MIT License

Copyright (c) Microsoft Corporation. All rights reserved.

This notebook is adapted from Francesca Lazzeri Energy Demand Forecast Workbench workshop.

Copyright (c) 2021 PyLadies Amsterdam, Alyona Galyeva

# Linear regression with recursive feature elimination

In [3]:
%matplotlib inline
import os
import pickle
import matplotlib
import matplotlib.pyplot as plt
import matplotlib.gridspec as gridspec
import pandas as pd
import numpy as np
from typing import Callable
# from azureml.core import Workspace, Dataset
# from azureml.core.experiment import Experiment
from sklearn.compose import ColumnTransformer
from sklearn.linear_model import LinearRegression
from sklearn.naive_bayes import *
from sklearn.feature_selection import RFECV
from sklearn.metrics import mean_squared_error
from sklearn.model_selection import TimeSeriesSplit
from sklearn.pipeline import Pipeline
from sklearn.preprocessing import OneHotEncoder


This notebook shows how to train a linear regression model to create a forecast of future energy demand. In particular, the model will be trained to predict energy demand in period $t_{+1}$, one hour ahead of the current time period $t$. This is known as 'one-step' time series forecasting because we are predicting one period into the future.

In [None]:
# os.mkdir('Linear_models')
# os.mkdir('NaiveBayes_models')

In [4]:
WORKDIR = os.getcwd()
TRAIN_DIR = os.path.join(WORKDIR, '../data-processing/data/train')
TEST_DIR = os.path.join(WORKDIR, '../data-processing/data/test')

In [5]:
# assign all the training data into DFs
for train_data in os.listdir(TRAIN_DIR):
    locals()['df_' + train_data[5:-4]] = pd.read_csv(TRAIN_DIR + '/' + train_data)
    print(f'The local variable of type DataFrame, df_{train_data[5:-4]} is created')
# df_train_1.head()

The local variable of type DataFrame, df_train_4 is created
The local variable of type DataFrame, df_train_3 is created
The local variable of type DataFrame, df_train_2 is created
The local variable of type DataFrame, df_train_1 is created
The local variable of type DataFrame, df_outlier_train_4 is created
The local variable of type DataFrame, df_outlier_train_3 is created
The local variable of type DataFrame, df_outlier_train_2 is created
The local variable of type DataFrame, df_outlier_train_1 is created


In [6]:
# assign all the testing data into DFs
for test_data in os.listdir(TEST_DIR):
    locals()['df_' + test_data[5:-4]] = pd.read_csv(TEST_DIR + '/' + test_data)
    print(f'The local variable of type DataFrame, df_{test_data[5:-4]} is created')
# df_test_1.head()

The local variable of type DataFrame, df_test_4 is created
The local variable of type DataFrame, df_test_1 is created
The local variable of type DataFrame, df_test_2 is created
The local variable of type DataFrame, df_test_3 is created
The local variable of type DataFrame, df_outlier_test_4 is created
The local variable of type DataFrame, df_outlier_test_1 is created
The local variable of type DataFrame, df_outlier_test_3 is created
The local variable of type DataFrame, df_outlier_test_2 is created


Create design matrix - each column in this matrix represents a model feature and each row is a training example.

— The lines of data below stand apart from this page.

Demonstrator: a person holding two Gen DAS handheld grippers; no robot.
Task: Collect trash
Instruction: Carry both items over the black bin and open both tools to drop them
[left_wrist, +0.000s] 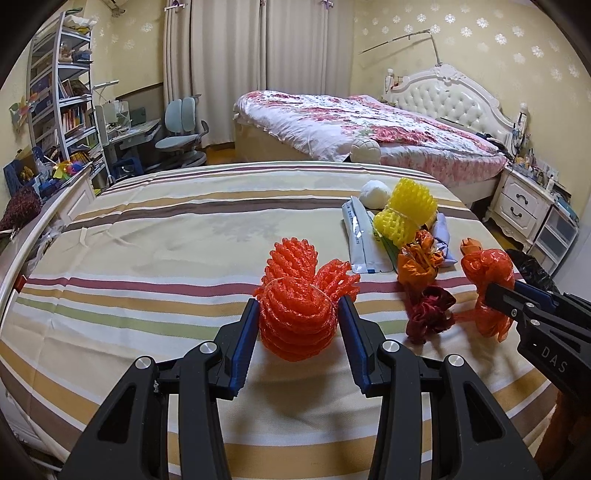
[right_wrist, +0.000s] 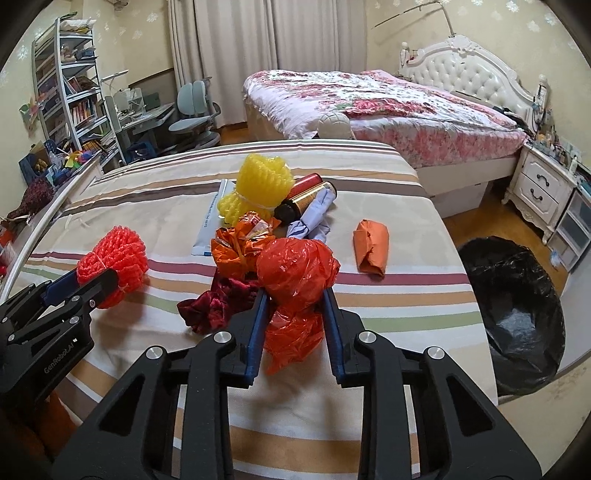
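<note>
On the striped tablecloth (left_wrist: 147, 258) sits a red-orange foam net (left_wrist: 295, 317), and my left gripper (left_wrist: 299, 306) is shut on it, blue pads pressed to both its sides. The right wrist view shows the same foam net (right_wrist: 114, 254) at the left, with the left gripper (right_wrist: 92, 284) on it. My right gripper (right_wrist: 293, 295) is shut on a crumpled red plastic bag (right_wrist: 295, 273), which bulges above the pads. From the left wrist view, that red bag (left_wrist: 487, 269) and the right gripper (left_wrist: 498, 295) are at the right edge.
More trash lies in a heap: a yellow foam net (right_wrist: 258, 184), an orange wrapper (right_wrist: 236, 251), dark red cloth (right_wrist: 218, 302), a can (right_wrist: 306, 199), lilac cloth (right_wrist: 314, 221), a white packet (left_wrist: 360, 236). Folded orange paper (right_wrist: 371, 245) lies apart. A black-lined bin (right_wrist: 517, 317) stands on the floor, right of the table.
</note>
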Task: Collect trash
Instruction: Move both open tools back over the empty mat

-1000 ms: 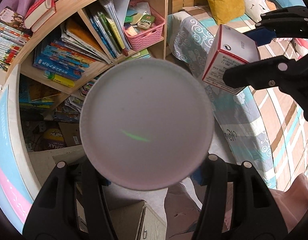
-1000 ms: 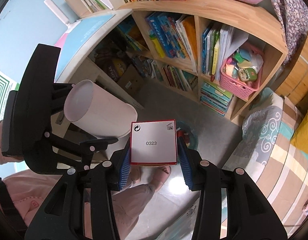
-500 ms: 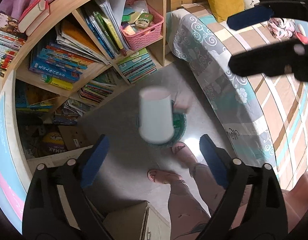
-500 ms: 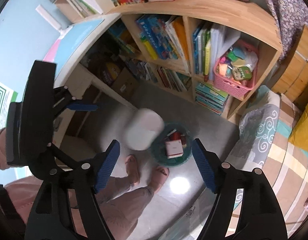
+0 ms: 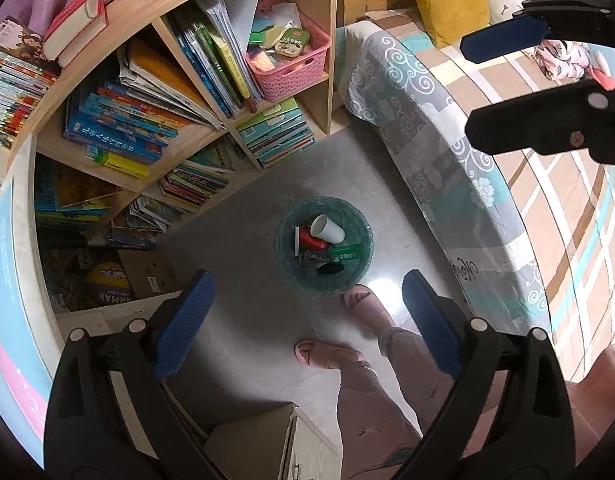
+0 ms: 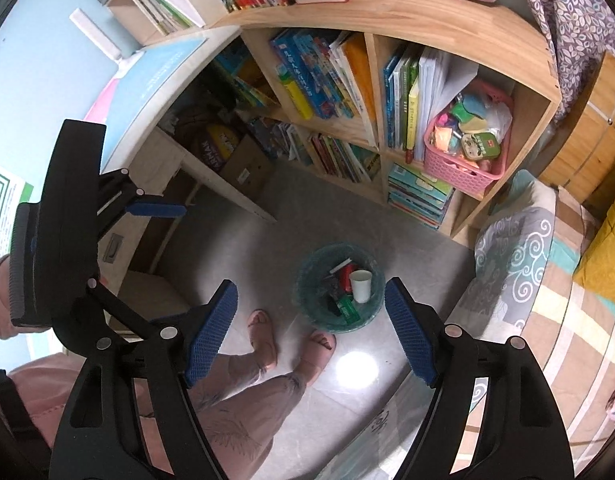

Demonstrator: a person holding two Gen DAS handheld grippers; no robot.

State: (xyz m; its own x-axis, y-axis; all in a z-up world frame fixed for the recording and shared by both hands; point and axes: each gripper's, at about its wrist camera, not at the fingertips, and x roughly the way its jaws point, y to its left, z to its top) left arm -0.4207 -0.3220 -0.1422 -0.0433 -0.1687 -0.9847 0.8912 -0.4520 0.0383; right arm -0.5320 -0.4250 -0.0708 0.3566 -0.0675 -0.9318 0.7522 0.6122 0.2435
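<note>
A round green trash bin [image 5: 283, 248] [image 6: 307, 280] stands on the grey floor far below both grippers. A white paper cup [image 5: 327, 228] [image 6: 361, 286] lies in it on top of red, green and dark packets. My left gripper [image 5: 307, 320] is open and empty, high above the bin. My right gripper [image 6: 311, 332] is open and empty, also high above the bin. The right gripper also shows at the upper right of the left wrist view [image 5: 527, 80], and the left gripper at the left of the right wrist view [image 6: 107, 208].
A wooden bookshelf [image 5: 227, 20] full of books with a pink basket [image 5: 291, 64] stands behind the bin. A bed with a patterned cover [image 5: 487, 180] is to the right. A desk [image 6: 175, 168] and cardboard box [image 5: 251, 448] are on the left. My sandalled feet [image 5: 347, 328] stand beside the bin.
Both grippers opened. The paper cup fell from the left gripper and the white box from the right gripper, down into the bin.
</note>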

We remove the *demand* and *timeStamp* variables as they are not model features.

In [None]:
# # Create a function that can retutn all the DataFrames of the training & testing variables
# # making it easier to modify all the variables at once. This

# def modify_all_df(function: Callable) -> None:
#     for df_key in locals().keys():
#         if 'data_' in df_key:
#             # locals[df_key].apply(lambda x: function)
#             function(locals()[df_key])

In [7]:
import re
train_regex = re.compile(r'df_(\w+_)?train_\d')
df_train_list = list(filter(train_regex.match, locals().keys()))
df_train_list

['df_train_4',
 'df_train_3',
 'df_train_2',
 'df_train_1',
 'df_outlier_train_4',
 'df_outlier_train_3',
 'df_outlier_train_2',
 'df_outlier_train_1']

In [30]:
# set the X for every training data, by dropping the 'timestamp' & 'local_actual_mv' columns
# set the y for every training data, by only selecting the 'load_actual_mw'
X_train_list = []
for train_df in df_train_list:
        locals()[f'X_{train_df[3:]}'] = locals()[train_df].drop(['timestamp', 'load_actuals_mw'], axis = 1)
        X_train_list.append(f'X_{train_df[3:]}')
        print(f'The varaible, X_{train_df[3:]} is created.')

        locals()[f'y_{train_df[3:]}'] = locals()[train_df]['load_actuals_mw']
        print(f'The varaible, y_{train_df[3:]} is created.')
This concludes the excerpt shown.